• What is being asked:
Retype every entry precisely and keep each line whole.
<<<<
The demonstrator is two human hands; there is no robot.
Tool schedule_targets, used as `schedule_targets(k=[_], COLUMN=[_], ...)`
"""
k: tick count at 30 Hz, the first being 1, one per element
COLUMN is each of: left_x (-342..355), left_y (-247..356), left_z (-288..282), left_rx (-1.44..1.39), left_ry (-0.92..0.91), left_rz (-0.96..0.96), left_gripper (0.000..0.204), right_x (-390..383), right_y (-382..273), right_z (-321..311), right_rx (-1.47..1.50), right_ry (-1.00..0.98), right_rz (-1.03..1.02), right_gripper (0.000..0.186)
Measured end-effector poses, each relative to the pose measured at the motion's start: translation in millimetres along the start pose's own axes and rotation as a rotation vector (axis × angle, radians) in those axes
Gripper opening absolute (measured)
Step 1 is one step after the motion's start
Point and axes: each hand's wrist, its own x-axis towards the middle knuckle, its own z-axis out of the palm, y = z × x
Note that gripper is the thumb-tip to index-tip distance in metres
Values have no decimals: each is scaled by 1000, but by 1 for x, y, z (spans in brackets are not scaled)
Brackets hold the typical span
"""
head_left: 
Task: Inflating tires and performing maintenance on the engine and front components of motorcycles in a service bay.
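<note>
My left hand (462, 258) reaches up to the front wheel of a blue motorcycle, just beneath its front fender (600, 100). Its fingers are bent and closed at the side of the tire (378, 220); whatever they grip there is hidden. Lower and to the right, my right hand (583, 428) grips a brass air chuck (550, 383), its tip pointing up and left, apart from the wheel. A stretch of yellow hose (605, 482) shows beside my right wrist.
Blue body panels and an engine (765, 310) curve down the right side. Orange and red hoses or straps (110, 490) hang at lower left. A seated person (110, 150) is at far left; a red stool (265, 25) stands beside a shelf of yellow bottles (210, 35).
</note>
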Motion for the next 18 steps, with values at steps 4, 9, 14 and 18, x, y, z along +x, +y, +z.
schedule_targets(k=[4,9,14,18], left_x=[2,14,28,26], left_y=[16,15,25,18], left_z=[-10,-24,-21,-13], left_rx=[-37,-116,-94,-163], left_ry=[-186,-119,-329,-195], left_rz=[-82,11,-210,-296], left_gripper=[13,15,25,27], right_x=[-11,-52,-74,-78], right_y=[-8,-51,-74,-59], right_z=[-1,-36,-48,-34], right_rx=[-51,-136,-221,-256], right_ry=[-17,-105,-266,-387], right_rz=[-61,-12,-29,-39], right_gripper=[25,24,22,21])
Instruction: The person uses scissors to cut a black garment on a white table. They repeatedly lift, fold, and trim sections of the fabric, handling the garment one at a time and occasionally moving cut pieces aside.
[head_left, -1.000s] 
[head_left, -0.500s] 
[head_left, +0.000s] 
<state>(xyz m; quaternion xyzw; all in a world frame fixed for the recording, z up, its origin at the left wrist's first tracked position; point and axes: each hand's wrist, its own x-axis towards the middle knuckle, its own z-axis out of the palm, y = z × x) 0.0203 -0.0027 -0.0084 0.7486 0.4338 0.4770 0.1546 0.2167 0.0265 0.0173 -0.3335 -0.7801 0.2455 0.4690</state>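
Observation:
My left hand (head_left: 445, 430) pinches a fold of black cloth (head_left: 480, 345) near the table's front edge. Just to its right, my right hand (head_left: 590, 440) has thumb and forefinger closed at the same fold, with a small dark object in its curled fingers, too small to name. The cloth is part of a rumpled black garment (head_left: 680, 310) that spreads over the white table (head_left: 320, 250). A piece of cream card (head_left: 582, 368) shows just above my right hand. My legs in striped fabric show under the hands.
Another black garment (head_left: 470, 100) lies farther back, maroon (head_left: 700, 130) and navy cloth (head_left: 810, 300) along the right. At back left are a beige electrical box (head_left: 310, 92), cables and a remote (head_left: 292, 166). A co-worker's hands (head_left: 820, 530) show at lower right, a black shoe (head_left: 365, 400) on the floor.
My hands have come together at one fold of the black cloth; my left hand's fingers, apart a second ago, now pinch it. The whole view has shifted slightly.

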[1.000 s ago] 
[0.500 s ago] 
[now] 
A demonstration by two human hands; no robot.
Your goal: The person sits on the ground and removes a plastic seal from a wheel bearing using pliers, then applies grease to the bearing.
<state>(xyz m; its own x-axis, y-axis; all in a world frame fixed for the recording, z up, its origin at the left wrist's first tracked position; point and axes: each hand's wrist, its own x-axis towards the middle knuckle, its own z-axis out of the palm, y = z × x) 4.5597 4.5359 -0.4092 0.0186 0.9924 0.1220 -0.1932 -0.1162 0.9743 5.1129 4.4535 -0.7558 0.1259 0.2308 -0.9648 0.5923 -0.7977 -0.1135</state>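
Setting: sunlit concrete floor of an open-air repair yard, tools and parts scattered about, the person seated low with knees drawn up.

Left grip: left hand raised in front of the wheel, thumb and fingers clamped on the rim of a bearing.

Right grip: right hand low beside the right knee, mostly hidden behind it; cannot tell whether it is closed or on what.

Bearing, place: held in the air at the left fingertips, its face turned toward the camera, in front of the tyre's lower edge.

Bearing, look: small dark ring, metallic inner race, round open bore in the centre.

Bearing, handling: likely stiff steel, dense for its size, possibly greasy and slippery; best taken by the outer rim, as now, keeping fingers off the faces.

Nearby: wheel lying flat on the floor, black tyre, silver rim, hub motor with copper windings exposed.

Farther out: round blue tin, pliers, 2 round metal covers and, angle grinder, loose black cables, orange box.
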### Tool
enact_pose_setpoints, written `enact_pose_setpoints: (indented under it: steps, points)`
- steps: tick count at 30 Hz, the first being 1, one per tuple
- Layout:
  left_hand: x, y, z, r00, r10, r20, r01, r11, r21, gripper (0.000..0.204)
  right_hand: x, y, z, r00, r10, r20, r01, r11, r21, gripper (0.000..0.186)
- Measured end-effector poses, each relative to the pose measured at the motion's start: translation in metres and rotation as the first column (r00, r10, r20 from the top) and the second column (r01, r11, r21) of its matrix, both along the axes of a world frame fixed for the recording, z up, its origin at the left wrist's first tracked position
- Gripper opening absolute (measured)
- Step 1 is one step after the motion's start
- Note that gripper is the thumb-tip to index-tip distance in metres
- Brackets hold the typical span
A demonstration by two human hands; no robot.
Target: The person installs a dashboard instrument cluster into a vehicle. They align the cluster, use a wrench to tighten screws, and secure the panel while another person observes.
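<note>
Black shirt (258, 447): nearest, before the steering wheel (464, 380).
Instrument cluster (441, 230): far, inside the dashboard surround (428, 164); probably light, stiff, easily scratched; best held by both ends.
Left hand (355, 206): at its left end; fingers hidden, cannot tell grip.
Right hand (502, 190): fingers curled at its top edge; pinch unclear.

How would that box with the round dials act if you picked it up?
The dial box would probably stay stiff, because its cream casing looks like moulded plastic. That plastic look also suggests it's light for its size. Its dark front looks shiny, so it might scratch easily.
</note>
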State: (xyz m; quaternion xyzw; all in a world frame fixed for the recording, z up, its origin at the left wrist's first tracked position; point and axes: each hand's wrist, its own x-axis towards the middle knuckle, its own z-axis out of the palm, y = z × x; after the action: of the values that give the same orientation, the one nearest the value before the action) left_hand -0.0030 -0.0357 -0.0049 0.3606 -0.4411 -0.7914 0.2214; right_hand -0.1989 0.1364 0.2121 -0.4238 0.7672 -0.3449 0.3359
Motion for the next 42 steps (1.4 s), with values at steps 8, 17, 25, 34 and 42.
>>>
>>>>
• Task answer:
The demonstrator is two human hands; there is no robot.
Tool schedule_targets, used as `schedule_targets(k=[_], COLUMN=[_], ...)`
"""
k: tick count at 30 Hz, the first being 1, one per element
COLUMN is each of: left_x (-342..355), left_y (-247..356), left_z (-288..282), left_rx (-1.44..1.39), left_ry (-0.92..0.91), left_rz (-0.96..0.96), left_gripper (0.000..0.204), right_x (-390..383), right_y (-382..273), right_z (-321..311), right_rx (-1.47..1.50), right_ry (-1.00..0.98), right_rz (-1.03..1.02), right_gripper (0.000..0.186)
Measured end-effector poses, each relative to the pose measured at the motion's start: translation in millimetres along the start pose's own axes and rotation as a rotation vector (axis × angle, radians) in those axes
Gripper opening absolute (measured)
Step 1 is one step after the motion's start
Point and axes: each hand's wrist, its own x-axis towards the middle knuckle, its own z-axis out of the palm, y = z × x
Note that gripper is the thumb-tip to index-tip distance in metres
Values have no decimals: each is scaled by 1000, but by 1 for x, y, z (spans in brackets are not scaled)
Brackets hold the typical span
"""
head_left: 
Task: Inflating tires and performing maintenance on the engine and front components of motorcycles in a service bay.
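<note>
My left hand (462, 258) reaches up to the front wheel of a blue motorcycle, just beneath its front fender (600, 100). Its fingers are bent and closed at the side of the tire (378, 220); whatever they grip there is hidden. Lower and to the right, my right hand (583, 428) grips a brass air chuck (550, 383), its tip pointing up and left, apart from the wheel. A stretch of yellow hose (605, 482) shows beside my right wrist.
Blue body panels and an engine (765, 310) curve down the right side. Orange and red hoses or straps (110, 490) hang at lower left. A seated person (110, 150) is at far left; a red stool (265, 25) stands beside a shelf of yellow bottles (210, 35).
</note>
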Motion for the next 18 steps, with values at steps 4, 9, 14 and 18, x, y, z along +x, +y, +z.
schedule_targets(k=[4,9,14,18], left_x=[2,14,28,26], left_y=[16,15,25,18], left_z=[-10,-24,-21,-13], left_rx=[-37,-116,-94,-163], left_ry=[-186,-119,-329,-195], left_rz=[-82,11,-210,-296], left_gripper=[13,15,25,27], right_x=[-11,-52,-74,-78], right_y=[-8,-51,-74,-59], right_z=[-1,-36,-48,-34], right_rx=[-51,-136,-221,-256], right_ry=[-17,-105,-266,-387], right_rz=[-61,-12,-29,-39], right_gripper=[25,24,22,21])
Instruction: The person uses scissors to cut a black garment on a white table. They repeatedly lift, fold, and trim sections of the fabric, handling the garment one at a time and occasionally moving cut pieces aside.
[head_left, -1.000s] 
[head_left, -0.500s] 
[head_left, +0.000s] 
<state>(xyz m; quaternion xyzw; all in a world frame fixed for the recording, z up, its origin at the left wrist's first tracked position; point and axes: each hand's wrist, its own x-axis towards the middle knuckle, its own z-axis out of the palm, y = z × x) 0.0203 -0.0027 -0.0084 0.7486 0.4338 0.4770 0.1546 0.2167 0.0265 0.0173 -0.3335 -0.7801 0.2455 0.4690</state>
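Observation:
My left hand (head_left: 445, 430) pinches a fold of black cloth (head_left: 480, 345) near the table's front edge. Just to its right, my right hand (head_left: 590, 440) has thumb and forefinger closed at the same fold, with a small dark object in its curled fingers, too small to name. The cloth is part of a rumpled black garment (head_left: 680, 310) that spreads over the white table (head_left: 320, 250). A piece of cream card (head_left: 582, 368) shows just above my right hand. My legs in striped fabric show under the hands.
Another black garment (head_left: 470, 100) lies farther back, maroon (head_left: 700, 130) and navy cloth (head_left: 810, 300) along the right. At back left are a beige electrical box (head_left: 310, 92), cables and a remote (head_left: 292, 166). A co-worker's hands (head_left: 820, 530) show at lower right, a black shoe (head_left: 365, 400) on the floor.
My hands have come together at one fold of the black cloth; my left hand's fingers, apart a second ago, now pinch it. The whole view has shifted slightly.
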
[1.000 s ago] 
[0.500 s ago] 
[now] 
A demonstration by two human hands; no robot.
Your goal: The person sits on the ground and removes a plastic seal from a wheel bearing using pliers, then applies grease to the bearing.
<state>(xyz m; its own x-axis, y-axis; all in a world frame fixed for the recording, z up, its origin at the left wrist's first tracked position; point and axes: each hand's wrist, its own x-axis towards the middle knuckle, its own z-axis out of the palm, y = z × x) 4.5597 4.5359 -0.4092 0.0186 0.9924 0.1220 -0.1932 -0.1162 0.9743 5.1129 4.4535 -0.7558 0.1259 0.2308 -0.9648 0.5923 -0.7977 -0.1135</state>
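Setting: sunlit concrete floor of an open-air repair yard, tools and parts scattered about, the person seated low with knees drawn up.

Left grip: left hand raised in front of the wheel, thumb and fingers clamped on the rim of a bearing.

Right grip: right hand low beside the right knee, mostly hidden behind it; cannot tell whether it is closed or on what.

Bearing, place: held in the air at the left fingertips, its face turned toward the camera, in front of the tyre's lower edge.

Bearing, look: small dark ring, metallic inner race, round open bore in the centre.

Bearing, handling: likely stiff steel, dense for its size, possibly greasy and slippery; best taken by the outer rim, as now, keeping fingers off the faces.

Nearby: wheel lying flat on the floor, black tyre, silver rim, hub motor with copper windings exposed.

Farther out: round blue tin, pliers, 2 round metal covers and, angle grinder, loose black cables, orange box.
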### Tool
enact_pose_setpoints, written `enact_pose_setpoints: (indented under it: steps, points)`
- steps: tick count at 30 Hz, the first being 1, one per tuple
- Layout:
  left_hand: x, y, z, r00, r10, r20, r01, r11, r21, gripper (0.000..0.204)
  right_hand: x, y, z, r00, r10, r20, r01, r11, r21, gripper (0.000..0.186)
- Measured end-effector poses, each relative to the pose measured at the motion's start: translation in metres and rotation as the first column (r00, r10, r20 from the top) and the second column (r01, r11, r21) of its matrix, both along the axes of a world frame fixed for the recording, z up, its origin at the left wrist's first tracked position
- Gripper opening absolute (measured)
- Step 1 is one step after the motion's start
- Note that gripper is the thumb-tip to index-tip distance in metres
- Brackets hold the typical span
A demonstration by two human hands; no robot.
Target: The person installs a dashboard instrument cluster into a vehicle. They align the cluster, use a wrench to tighten screws, and secure the panel while another person observes.
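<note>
Black shirt (258, 447): nearest, before the steering wheel (464, 380).
Instrument cluster (441, 230): far, inside the dashboard surround (428, 164); probably light, stiff, easily scratched; best held by both ends.
Left hand (355, 206): at its left end; fingers hidden, cannot tell grip.
Right hand (502, 190): fingers curled at its top edge; pinch unclear.

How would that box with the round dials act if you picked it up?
The dial box would probably stay stiff, because its cream casing looks like moulded plastic. That plastic look also suggests it's light for its size. Its dark front looks shiny, so it might scratch easily.
</note>
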State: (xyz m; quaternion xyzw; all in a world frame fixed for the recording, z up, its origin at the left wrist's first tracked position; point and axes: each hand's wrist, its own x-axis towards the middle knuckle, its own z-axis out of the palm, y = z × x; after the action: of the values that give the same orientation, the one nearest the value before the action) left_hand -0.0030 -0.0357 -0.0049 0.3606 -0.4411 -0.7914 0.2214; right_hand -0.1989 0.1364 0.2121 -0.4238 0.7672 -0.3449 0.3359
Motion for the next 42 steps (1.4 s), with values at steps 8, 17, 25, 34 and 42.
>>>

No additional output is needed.